Ditengah pandemi COVID-19, kebutuhan masker terus meningkat dan jumlah yang tersedia di berbagai toko pun sudah habis terjual sehingga sangat sulit saat ini untuk mendapatkannya. Di tengah langkanya persediaan masker, para desainer Indonesia ini beralih memproduksi berbagai masker yang tentunya sangat cantik dan fashionable. Beberapa di antaranya juga disumbangkan kepada yang membutuhkan. Berikut ulasannya.

1/5 Biyan

Untuk koleksi masker kain kali ini, desainer kenamaan Indonesia Biyan Wanaatmadja meluncurkan masker yang terinspirasi dari pulau terluar bagian Tenggara Indonesia yakni, Pulau Humba Hamu. Motifnya yang cantik dan kental akan nilai-nilai Indonesia ini hadir dalam berbagai warna cerah seperti hitam, nude, merah, putih dan biru yang dihiasi oleh embroidery.

2/5 Edward Hutabarat

 

Percancang busana Indonesia, Edward Hutabarat, juga memproduksi washable mask yang terbuat dari kain ulos bertajuk “Ulos In Innovation.” Ditulis pada laman Instagramnya, hasil dari penjualan koleksi yang akan segera dirilis ini akan digunakan untuk memberikan 6000 masker dan 3000 hand sanitizer bagi para pedagang di pasar tradisional seperti Pasar Tarutung, Pasar Siborongborong, Pasar Lagu Boti, Pasar Balige, Pasar Sidikalang dan Pasar Samosir. 

3/5 Ghea Panggabean


Desainer Ghea Panggabean juga memproduksi masker yang terbuat dari kain tenun Sumba yang kedua sisinya memiliki motif berbeda sehingga dapat dipakai secara bolak balik.

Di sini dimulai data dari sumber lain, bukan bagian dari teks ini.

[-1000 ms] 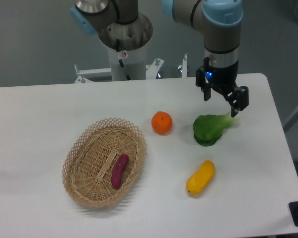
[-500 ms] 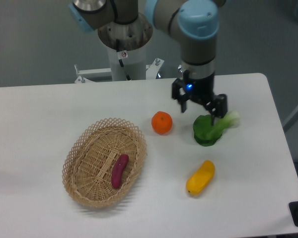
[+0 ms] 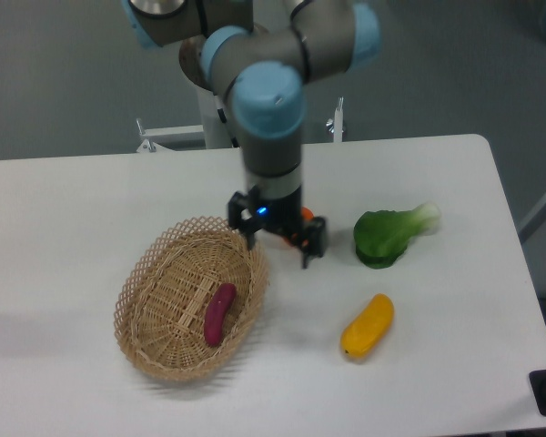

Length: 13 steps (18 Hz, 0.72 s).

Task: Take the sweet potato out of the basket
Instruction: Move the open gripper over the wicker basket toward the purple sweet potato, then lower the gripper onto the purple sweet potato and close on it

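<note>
The sweet potato (image 3: 219,312), small, slim and purple, lies in the right half of the oval wicker basket (image 3: 155,300) at the table's left-centre. My gripper (image 3: 278,249) is open and empty. It hangs above the table just past the basket's right rim, up and to the right of the sweet potato. It covers most of the orange fruit (image 3: 306,217) behind it.
A green leafy vegetable (image 3: 389,235) lies at the right. A yellow oblong vegetable (image 3: 368,325) lies in front of it. The robot base (image 3: 220,109) stands at the table's back edge.
The arm has swept left, from above the green vegetable past the orange fruit to the basket's right rim. Nothing on the table has moved.
</note>
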Each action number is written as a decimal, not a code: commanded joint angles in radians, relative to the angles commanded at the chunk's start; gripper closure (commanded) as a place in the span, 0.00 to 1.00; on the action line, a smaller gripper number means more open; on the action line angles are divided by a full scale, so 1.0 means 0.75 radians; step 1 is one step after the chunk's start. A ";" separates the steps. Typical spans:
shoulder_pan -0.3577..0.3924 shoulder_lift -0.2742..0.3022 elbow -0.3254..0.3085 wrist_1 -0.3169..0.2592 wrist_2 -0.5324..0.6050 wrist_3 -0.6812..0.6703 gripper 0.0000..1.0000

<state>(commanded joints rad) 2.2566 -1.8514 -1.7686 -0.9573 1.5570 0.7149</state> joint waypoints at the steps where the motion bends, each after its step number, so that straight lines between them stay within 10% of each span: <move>1: -0.016 -0.012 -0.014 0.014 -0.004 0.000 0.00; 13: -0.117 -0.184 -0.045 0.209 0.006 -0.031 0.00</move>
<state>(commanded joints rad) 2.1690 -1.9895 -1.8024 -0.8008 1.5616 0.6918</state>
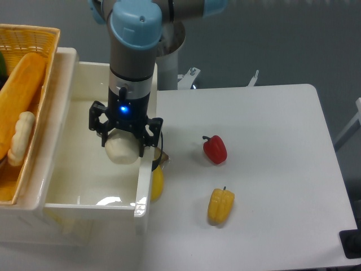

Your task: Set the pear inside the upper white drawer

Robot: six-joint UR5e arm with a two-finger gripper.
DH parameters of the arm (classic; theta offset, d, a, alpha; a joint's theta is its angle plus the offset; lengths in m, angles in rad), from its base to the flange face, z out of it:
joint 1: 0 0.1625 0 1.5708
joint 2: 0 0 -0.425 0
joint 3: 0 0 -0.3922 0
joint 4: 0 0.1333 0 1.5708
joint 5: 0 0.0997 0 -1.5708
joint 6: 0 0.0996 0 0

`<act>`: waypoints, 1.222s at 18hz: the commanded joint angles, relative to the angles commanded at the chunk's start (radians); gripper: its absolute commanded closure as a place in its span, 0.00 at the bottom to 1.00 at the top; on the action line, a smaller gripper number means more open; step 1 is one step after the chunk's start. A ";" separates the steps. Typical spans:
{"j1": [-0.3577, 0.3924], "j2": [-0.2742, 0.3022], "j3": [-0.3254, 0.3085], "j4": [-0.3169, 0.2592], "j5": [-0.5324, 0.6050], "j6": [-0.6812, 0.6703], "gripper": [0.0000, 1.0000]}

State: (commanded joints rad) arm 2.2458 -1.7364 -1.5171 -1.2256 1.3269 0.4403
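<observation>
Gripping the pale cream round pear (122, 149), closed jaws risk clipping the glossy white drawer (90, 169)'s three-o'clock wall.

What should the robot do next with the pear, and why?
Probably lower a little and let go. The gripper holds the pear over the inside of the drawer, just past its right wall, so it should land inside.
</observation>
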 joint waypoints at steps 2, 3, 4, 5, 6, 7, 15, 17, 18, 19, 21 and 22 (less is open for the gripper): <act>-0.006 -0.011 -0.003 0.002 0.008 0.000 0.87; -0.020 -0.021 -0.003 0.000 0.014 0.000 0.84; -0.031 -0.032 -0.002 0.000 0.023 0.003 0.84; -0.040 -0.040 -0.003 0.000 0.029 0.003 0.78; -0.048 -0.051 -0.003 0.000 0.031 0.003 0.60; -0.051 -0.055 -0.006 0.002 0.031 0.009 0.37; -0.068 -0.064 -0.003 0.003 0.029 0.015 0.00; -0.066 -0.058 0.005 0.003 0.029 0.015 0.00; -0.065 -0.052 0.012 0.003 0.031 0.015 0.00; -0.063 -0.048 0.023 0.003 0.031 0.017 0.00; -0.054 -0.038 0.044 0.009 0.029 0.017 0.00; -0.051 -0.037 0.060 0.015 0.029 0.017 0.00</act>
State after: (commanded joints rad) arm 2.1951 -1.7733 -1.4574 -1.2104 1.3560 0.4571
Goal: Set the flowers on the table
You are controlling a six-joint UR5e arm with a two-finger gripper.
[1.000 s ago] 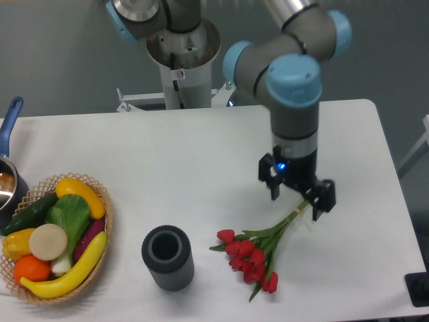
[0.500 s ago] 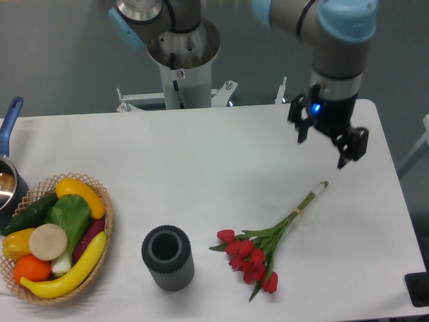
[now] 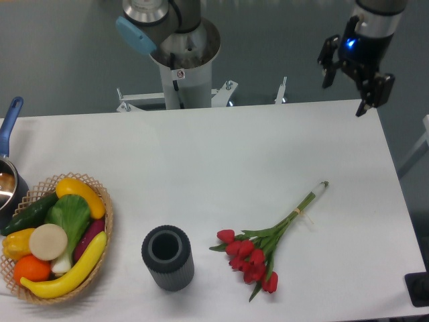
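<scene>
Looks pretty much done: red tulips [image 3: 258, 253] lying flat on the white table [image 3: 201, 154], near right. Pincer [image 3: 355, 75] wide, holding nothing, high at far right.

The arm's links are brushed silver metal tubes; one joint carries a light blue plastic cap [image 3: 136, 35]; the base column [image 3: 182, 64] is pale grey and cylindrical, with a small dark marking on its front and a thin black cable running down it; the gripper [image 3: 348, 75] is black, with two angular fingers; a small blue light [image 3: 348, 44] glows on its body, just under the silver wrist.
</scene>
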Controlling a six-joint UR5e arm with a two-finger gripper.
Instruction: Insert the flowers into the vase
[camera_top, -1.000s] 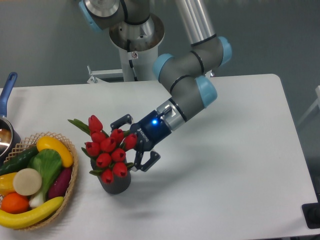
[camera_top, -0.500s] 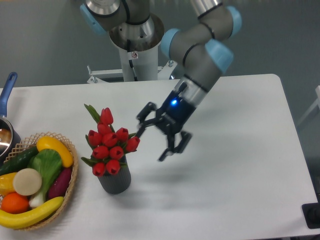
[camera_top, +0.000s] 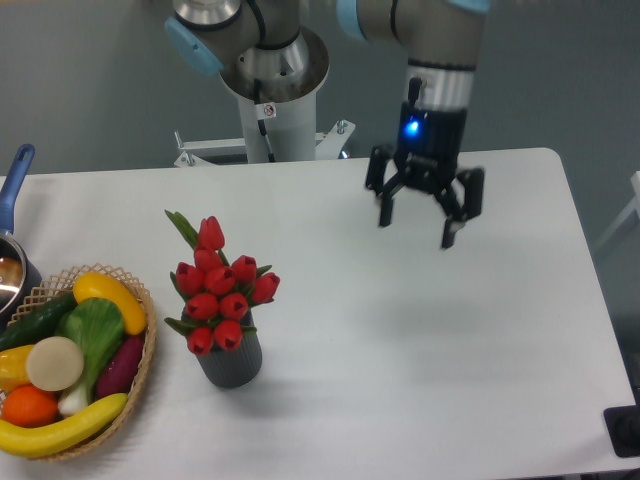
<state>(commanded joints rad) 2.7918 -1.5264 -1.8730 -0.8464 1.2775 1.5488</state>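
Observation:
The flowers (camera_top: 220, 288), a bunch of red tulip buds with green leaves, stand upright in the vase (camera_top: 231, 363), a small dark grey ribbed cylinder on the white table. The bunch spreads wider than the vase mouth and hides it. My gripper (camera_top: 417, 230) hangs well to the upper right of them, above the table's back half, pointing straight down. Its fingers are spread open with nothing between them.
A wicker basket (camera_top: 147, 345) of fruit and vegetables sits at the left front edge. A pot with a blue handle (camera_top: 16, 181) shows at the far left edge. The robot's base column (camera_top: 272, 98) stands behind the table's back edge.
The gripper has let go of the flowers and moved up and to the right, away from the vase, turning to point downward. The flowers have settled upright in the vase.

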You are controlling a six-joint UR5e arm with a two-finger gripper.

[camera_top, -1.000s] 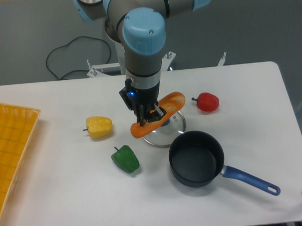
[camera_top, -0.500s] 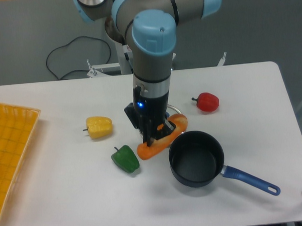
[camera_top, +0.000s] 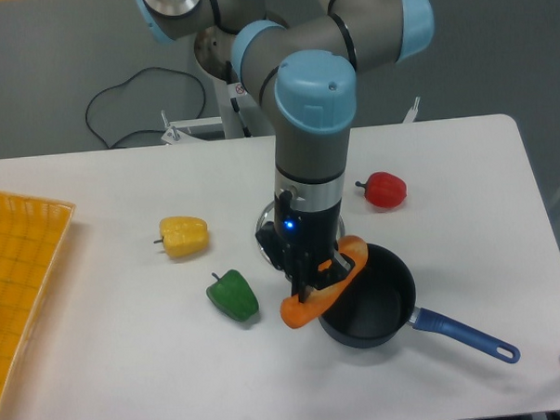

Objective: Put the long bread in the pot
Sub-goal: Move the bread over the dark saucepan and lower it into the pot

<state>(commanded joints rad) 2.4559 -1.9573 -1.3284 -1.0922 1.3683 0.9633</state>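
Long bread [camera_top: 322, 284], clamped in the hand [camera_top: 313, 275], overhung the pot [camera_top: 366, 295] rim, so a release risked tipping it onto the tabletop [camera_top: 466, 211].

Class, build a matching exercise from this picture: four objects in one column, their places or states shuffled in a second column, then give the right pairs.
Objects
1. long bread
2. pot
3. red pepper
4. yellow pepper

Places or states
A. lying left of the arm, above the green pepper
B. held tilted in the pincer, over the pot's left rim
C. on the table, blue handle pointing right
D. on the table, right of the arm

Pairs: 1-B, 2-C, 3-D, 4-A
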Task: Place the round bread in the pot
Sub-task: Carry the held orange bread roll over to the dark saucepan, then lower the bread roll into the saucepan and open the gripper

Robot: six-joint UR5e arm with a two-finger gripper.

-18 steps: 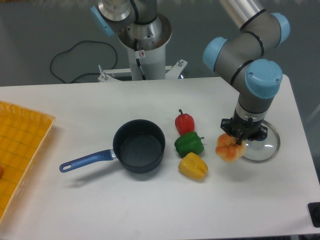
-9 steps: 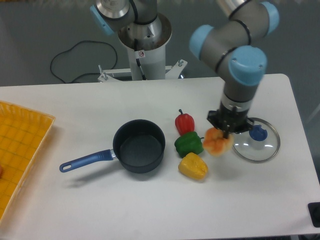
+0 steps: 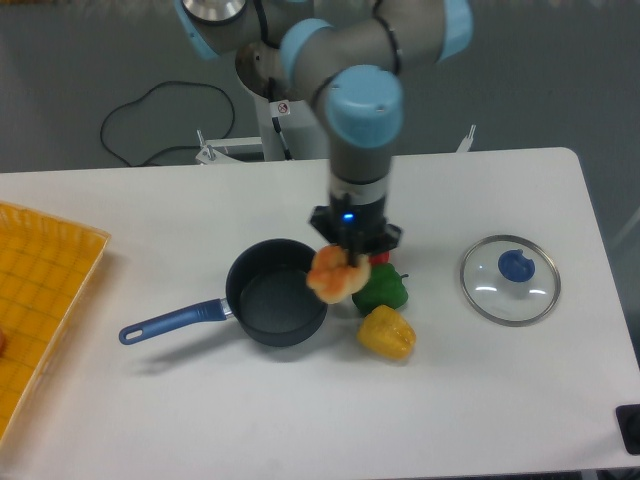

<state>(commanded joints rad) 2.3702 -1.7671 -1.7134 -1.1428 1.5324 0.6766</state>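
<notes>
In the last second the gripper [image 3: 345, 258] has carried the round bread [image 3: 334, 279] leftward from beside the glass lid [image 3: 510, 279], past the green pepper [image 3: 381, 289] and yellow pepper [image 3: 386, 333], and its jaws remain clamped on the bun. The bread now hangs in the air at the right rim of the pot [image 3: 277, 292] — not yet over the middle. Most of the transfer looks done; a little more leftward travel and a release should finish it
</notes>
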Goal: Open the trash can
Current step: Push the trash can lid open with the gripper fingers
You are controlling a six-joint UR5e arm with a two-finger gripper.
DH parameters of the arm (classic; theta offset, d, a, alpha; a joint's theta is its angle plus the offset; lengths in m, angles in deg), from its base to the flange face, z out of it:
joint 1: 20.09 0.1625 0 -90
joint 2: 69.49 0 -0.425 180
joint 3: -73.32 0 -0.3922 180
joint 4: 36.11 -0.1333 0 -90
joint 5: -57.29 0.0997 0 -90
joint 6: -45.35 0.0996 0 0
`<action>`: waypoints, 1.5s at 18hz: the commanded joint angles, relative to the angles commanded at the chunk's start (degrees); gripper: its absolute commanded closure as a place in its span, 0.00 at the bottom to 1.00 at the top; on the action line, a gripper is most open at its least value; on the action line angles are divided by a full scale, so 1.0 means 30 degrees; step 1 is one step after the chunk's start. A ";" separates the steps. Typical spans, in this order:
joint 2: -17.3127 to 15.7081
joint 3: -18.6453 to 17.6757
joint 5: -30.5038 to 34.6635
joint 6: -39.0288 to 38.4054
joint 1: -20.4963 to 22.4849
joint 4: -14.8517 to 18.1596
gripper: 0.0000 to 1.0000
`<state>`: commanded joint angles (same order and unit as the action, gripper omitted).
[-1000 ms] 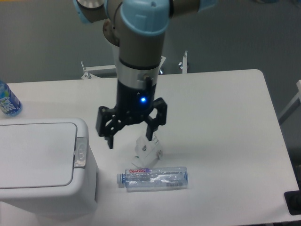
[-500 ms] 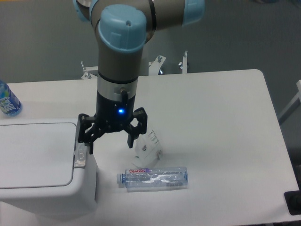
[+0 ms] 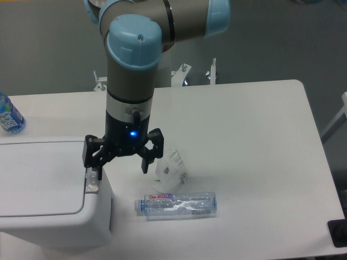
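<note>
The white trash can (image 3: 46, 189) stands at the table's front left, its flat lid shut. Its small grey push-button latch (image 3: 92, 181) sits on the right edge of the top. My gripper (image 3: 120, 169) is open with the fingers pointing down. Its left finger (image 3: 97, 171) hangs right over the latch, and the right finger (image 3: 145, 166) hangs over the table beside the can. I cannot tell whether the left finger touches the latch.
A clear plastic bottle (image 3: 176, 205) lies on its side to the right of the can. A crumpled white wrapper (image 3: 171, 167) lies just behind it. A blue-labelled bottle (image 3: 8, 115) stands at the left edge. Metal brackets (image 3: 184, 73) sit behind the table.
My gripper has moved left and slightly down, from above the wrapper to over the can's right edge. It stayed open. The lid has not moved.
</note>
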<state>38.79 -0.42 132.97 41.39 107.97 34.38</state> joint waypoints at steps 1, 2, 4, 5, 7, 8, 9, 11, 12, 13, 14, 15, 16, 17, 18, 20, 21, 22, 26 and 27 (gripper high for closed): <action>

Selain kain Sumba, Ghea juga membuat masker dari kain tradisional Indonesia seperti kain jumputan, kain gringsing khas Bali, dan kain dengan motif wayang. Dengan motif yang cantik serta warna terang, masker ini dapat membuat siapa saja yang menggunakannya terlihat stylish dan elegan. Tidak hanya itu saja, Ghea pun juga merilis koleksi khusus Idul Fitri dengan nuansa berwarna putih dan emas yang dihiasi oleh emboridery cantik. 

4/5 Alleira Batik

Terinspirasi dari Paramedics yang memakai visor, Alleira Batik memproduksi topi spesial dengan pelindung plastik yang dapat mencegah virus Covid-19 atau droplet saat pergi keluar rumah untuk hal-hal urgensi. Berfungsi sebagai double protection selain masker, topi bermotif batik khas Alleira ini juga dilengkapi dengan visor yang dapat di copot-pasang sehingga juga dapat digunakan untuk mempercantik penampilan saat berpergian setelah pandemi berakhir.

5/5 Stella Rissa

Dikenal dengan rancangan baju pengantinnya, desainer Stella Rissa juga turut menyumbangkan masker dengan memproduksi masker kain berbahan 100 persen katun. Namun, berbeda dengan desainer lainnya, ia membagikan masker ini secara gratis kepada mereka yang meminta langsung padanya. Bahkan, ia pun tidak segan untuk mengirimkannya secara gratis. Tidak hanya itu, ia pun juga berkonsultasi dengan dokter mengenai masker yang di produksinya. Masker yang terbuat dari kain katun ini sangat higienis karena dapat dicuci setiap hari dan tisu yang ada di dalam masker ini dapat diganti setiap 30 menit.